- [The problem]
Go through the listing below and show each line that has the word "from".

________________________________________

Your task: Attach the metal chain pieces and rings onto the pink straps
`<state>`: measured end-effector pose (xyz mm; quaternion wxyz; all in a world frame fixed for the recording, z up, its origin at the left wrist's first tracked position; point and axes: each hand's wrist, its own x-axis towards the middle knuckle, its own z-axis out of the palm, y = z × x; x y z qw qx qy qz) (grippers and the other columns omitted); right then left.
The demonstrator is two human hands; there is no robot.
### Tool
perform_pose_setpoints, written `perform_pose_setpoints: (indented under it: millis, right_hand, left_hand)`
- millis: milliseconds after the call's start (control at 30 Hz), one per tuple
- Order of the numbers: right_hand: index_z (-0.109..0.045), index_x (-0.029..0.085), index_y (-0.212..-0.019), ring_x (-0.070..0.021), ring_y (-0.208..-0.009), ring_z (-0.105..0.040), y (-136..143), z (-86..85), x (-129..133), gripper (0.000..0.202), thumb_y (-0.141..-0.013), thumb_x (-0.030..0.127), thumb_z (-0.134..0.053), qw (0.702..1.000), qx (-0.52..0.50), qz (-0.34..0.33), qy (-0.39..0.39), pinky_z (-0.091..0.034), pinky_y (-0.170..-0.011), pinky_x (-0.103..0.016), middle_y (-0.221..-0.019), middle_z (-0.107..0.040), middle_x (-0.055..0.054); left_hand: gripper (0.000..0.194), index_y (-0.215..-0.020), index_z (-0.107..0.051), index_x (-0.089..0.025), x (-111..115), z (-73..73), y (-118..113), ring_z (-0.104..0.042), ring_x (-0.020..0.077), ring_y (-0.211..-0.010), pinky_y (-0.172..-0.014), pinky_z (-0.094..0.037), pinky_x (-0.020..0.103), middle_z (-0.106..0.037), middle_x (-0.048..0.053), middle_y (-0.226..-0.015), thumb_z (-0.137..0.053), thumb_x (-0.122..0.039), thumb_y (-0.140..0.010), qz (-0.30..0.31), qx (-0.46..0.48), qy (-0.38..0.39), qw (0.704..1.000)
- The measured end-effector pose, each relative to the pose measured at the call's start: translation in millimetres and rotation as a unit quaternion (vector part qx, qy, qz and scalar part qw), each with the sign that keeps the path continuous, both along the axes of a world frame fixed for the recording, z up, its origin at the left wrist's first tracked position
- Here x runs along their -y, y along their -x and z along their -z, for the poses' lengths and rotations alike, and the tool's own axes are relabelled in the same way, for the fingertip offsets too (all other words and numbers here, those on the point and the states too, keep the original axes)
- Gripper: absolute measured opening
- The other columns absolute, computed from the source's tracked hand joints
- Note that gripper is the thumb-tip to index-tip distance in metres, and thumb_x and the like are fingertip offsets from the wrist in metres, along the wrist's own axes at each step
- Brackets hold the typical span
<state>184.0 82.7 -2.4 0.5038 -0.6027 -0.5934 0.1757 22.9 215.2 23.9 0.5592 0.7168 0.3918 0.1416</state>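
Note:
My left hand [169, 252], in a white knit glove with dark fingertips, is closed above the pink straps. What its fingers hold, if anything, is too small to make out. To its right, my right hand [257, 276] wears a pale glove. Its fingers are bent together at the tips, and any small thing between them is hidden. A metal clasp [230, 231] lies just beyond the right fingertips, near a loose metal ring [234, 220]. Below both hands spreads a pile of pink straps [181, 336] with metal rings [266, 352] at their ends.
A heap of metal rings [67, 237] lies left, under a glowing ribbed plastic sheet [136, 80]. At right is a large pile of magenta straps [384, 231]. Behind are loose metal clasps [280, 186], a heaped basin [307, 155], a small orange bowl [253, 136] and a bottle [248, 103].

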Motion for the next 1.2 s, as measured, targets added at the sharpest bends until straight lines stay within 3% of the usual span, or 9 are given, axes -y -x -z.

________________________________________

- [Reply to the exercise]
- The other columns absolute, computed from the source's tracked hand joints
- Note that gripper is the thumb-tip to index-tip distance in metres, and thumb_x and the like are fingertip offsets from the wrist in metres, along the wrist's own axes at each step

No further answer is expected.